Committees will meet with whatever frequency is deemed suitable to the effective conduct of the business and discharge of responsibilities. Additional meetings may be scheduled if and as required.
Meetings will be arranged by the Corporate Governance Manager to a schedule of dates/times as appropriate for ensuring the effective conduct of business and timeliness of reporting to the Board.
Meeting venues will be selected and determined on a case-by-case basis by the Secretariat in consultation as appropriate with the relevant committee Chair and taking account of the business of the meeting.
Venues may include any suitable location, including Amgueddfa Cymru offices or other places, with appropriate facilities for proper conduct of the business including disability accessibility and public attendance provision as required.
Quorum and Voting
Pursuant to Statute 4(3) a quorum of the Board will be five Trustees entitled to vote on the business to be transacted at meetings of the Board one of whom must be an Officer (if any have been appointed).
No business requiring a formal decision shall be transacted at a meeting unless a quorum is present.
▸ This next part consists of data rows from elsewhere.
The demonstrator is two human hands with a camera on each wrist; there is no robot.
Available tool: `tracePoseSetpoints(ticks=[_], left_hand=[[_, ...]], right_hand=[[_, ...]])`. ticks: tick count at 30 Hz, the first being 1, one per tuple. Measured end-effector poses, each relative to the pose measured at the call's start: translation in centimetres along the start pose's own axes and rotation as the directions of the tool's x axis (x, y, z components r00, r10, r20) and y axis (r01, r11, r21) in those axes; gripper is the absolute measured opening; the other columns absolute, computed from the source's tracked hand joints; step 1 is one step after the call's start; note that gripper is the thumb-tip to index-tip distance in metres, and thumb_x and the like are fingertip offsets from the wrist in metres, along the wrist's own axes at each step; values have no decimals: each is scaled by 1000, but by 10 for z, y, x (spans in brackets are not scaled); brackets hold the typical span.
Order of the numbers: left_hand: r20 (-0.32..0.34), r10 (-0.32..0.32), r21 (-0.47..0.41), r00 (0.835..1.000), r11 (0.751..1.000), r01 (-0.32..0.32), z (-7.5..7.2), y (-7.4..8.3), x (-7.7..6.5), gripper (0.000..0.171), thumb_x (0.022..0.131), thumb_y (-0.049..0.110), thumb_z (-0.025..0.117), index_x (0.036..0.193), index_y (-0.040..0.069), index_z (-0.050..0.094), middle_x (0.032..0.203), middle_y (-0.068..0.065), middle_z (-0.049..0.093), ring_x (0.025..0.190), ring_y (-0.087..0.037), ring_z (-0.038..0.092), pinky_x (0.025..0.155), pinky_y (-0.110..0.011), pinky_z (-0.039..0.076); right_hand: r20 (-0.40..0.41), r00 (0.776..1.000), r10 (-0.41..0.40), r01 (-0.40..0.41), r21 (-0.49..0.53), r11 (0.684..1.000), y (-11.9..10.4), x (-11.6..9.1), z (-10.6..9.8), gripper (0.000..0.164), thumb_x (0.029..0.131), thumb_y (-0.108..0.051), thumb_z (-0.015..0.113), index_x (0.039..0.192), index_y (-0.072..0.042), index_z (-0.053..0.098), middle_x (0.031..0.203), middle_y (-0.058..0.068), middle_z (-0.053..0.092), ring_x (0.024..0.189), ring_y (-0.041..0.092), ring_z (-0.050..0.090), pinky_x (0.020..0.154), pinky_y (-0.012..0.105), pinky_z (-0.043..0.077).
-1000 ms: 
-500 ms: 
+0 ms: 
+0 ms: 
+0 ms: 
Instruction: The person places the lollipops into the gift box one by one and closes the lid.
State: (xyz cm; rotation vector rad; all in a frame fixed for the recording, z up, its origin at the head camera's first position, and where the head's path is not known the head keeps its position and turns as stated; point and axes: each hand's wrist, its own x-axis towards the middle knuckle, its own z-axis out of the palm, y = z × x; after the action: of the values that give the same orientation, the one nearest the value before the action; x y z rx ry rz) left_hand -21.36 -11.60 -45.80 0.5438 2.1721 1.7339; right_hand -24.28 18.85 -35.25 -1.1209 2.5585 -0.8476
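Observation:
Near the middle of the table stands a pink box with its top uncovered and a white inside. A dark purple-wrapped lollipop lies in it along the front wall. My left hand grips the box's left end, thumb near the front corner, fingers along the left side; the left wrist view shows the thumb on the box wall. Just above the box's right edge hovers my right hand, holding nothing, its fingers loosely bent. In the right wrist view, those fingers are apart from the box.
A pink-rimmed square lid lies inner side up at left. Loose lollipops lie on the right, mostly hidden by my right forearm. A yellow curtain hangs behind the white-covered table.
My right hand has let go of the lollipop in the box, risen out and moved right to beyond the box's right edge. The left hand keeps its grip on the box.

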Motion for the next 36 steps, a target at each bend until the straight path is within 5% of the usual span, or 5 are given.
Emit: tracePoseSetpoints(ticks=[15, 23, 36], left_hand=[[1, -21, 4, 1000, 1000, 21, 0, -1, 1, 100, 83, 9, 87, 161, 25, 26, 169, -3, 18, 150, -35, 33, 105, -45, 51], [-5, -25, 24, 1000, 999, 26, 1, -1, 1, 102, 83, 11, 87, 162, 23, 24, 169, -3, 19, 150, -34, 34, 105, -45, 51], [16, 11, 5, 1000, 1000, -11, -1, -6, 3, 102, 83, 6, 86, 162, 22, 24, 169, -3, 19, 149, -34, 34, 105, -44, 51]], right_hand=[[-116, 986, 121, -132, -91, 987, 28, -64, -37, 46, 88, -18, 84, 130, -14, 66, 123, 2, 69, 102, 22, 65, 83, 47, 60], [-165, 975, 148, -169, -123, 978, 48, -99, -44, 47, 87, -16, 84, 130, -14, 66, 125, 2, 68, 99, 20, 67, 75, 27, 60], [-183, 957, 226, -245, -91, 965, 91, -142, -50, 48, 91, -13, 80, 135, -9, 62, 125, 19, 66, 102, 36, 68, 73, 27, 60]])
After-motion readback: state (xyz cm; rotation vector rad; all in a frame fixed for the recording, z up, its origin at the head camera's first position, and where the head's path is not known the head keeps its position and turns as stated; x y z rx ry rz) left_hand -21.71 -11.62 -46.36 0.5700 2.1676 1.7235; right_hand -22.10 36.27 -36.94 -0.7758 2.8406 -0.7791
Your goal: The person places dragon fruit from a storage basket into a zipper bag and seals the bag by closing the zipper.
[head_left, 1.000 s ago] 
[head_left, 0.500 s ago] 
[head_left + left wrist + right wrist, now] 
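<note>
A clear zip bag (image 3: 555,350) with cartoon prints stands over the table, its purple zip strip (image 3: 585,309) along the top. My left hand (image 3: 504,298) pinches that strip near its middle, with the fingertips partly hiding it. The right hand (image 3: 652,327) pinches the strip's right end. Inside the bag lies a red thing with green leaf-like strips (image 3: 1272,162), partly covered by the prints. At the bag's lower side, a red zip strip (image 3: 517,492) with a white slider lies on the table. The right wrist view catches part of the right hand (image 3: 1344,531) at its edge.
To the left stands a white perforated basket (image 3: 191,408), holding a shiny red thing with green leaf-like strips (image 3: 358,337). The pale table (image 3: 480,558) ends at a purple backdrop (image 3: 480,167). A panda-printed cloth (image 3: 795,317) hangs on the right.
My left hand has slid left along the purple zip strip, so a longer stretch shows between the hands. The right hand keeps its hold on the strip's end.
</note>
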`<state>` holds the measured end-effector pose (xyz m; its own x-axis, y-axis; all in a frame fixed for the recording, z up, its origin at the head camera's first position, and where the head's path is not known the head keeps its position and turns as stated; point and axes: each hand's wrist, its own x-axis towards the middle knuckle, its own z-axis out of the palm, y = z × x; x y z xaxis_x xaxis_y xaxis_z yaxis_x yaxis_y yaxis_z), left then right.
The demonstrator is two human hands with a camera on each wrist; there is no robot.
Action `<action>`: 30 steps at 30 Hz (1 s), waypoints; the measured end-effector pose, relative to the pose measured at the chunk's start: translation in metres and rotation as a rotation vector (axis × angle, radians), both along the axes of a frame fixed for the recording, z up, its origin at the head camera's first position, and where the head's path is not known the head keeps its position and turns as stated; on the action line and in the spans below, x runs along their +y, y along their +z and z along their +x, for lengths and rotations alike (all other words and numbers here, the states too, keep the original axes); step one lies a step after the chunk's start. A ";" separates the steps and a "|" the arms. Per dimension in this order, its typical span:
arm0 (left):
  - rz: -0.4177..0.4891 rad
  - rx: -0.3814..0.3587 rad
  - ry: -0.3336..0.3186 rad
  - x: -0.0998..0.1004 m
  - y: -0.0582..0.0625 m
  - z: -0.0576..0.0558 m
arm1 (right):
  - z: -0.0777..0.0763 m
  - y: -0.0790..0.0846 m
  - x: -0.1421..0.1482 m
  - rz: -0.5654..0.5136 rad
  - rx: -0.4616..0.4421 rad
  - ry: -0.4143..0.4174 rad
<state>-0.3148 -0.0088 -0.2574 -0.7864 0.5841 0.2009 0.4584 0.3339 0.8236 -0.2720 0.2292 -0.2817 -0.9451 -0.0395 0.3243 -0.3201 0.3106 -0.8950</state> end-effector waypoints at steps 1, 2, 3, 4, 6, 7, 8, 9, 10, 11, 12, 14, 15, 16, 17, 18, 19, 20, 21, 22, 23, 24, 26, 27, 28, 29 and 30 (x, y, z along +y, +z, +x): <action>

However, reports for information included on the circulated agenda together with the relevant papers, may be considered by a Committee if those members present decide it appropriate to do so.
For the purpose of determining whether a quorum is present, a Committee member may be counted in the quorum if they are able to participate in the proceedings of the meeting, including by remote means (e.g. telephone or other digital link) and remain so available throughout the discussion and decision for each item for which they are counted as part of the quorum.
Subject to their declarations of interest (the Chair may ask a Board member to withdraw from the discussion and/or abstain from voting if they feel that the potential for conflict-of-interest merits it), each member shall have the right to vote in any debate and to have their views recorded in the minutes.
Conduct Openness and Confidentiality
All Trustees are important advisers, guardians and ambassadors of Amgueddfa Cymru. As such they are expected to comply with all relevant company policies and conflicts of interest guidance whenever they conduct the business, or act as a representative, of Amgueddfa Cymru.
All Trustees are expected to demonstrate Amgueddfa Cymru values in all endeavours, individually and collectively, modelling consistency of behaviours across the organisation.
All Board committees are expected to promote high standards of public finance, upholding the principles of regularity, propriety and value for money.
Trustees must declare any potential conflict of interest at the relevant meeting, even if already recorded in the published Register of Interest. Any such declaration will be recorded in the minutes of the meeting.
Trustees are expected to observe appropriate confidentiality and discretion in the conduct of matters of the committee and handling / safe-keeping of information and documents, in particular in relation to any personal, proprietary, or commercial information.
An induction programme will be provided for new Trustees, covering the work of the Museum and role of the committees, their terms of reference, main business and expected time commitment. Further appropriate training will be provided on an on-going and timely basis.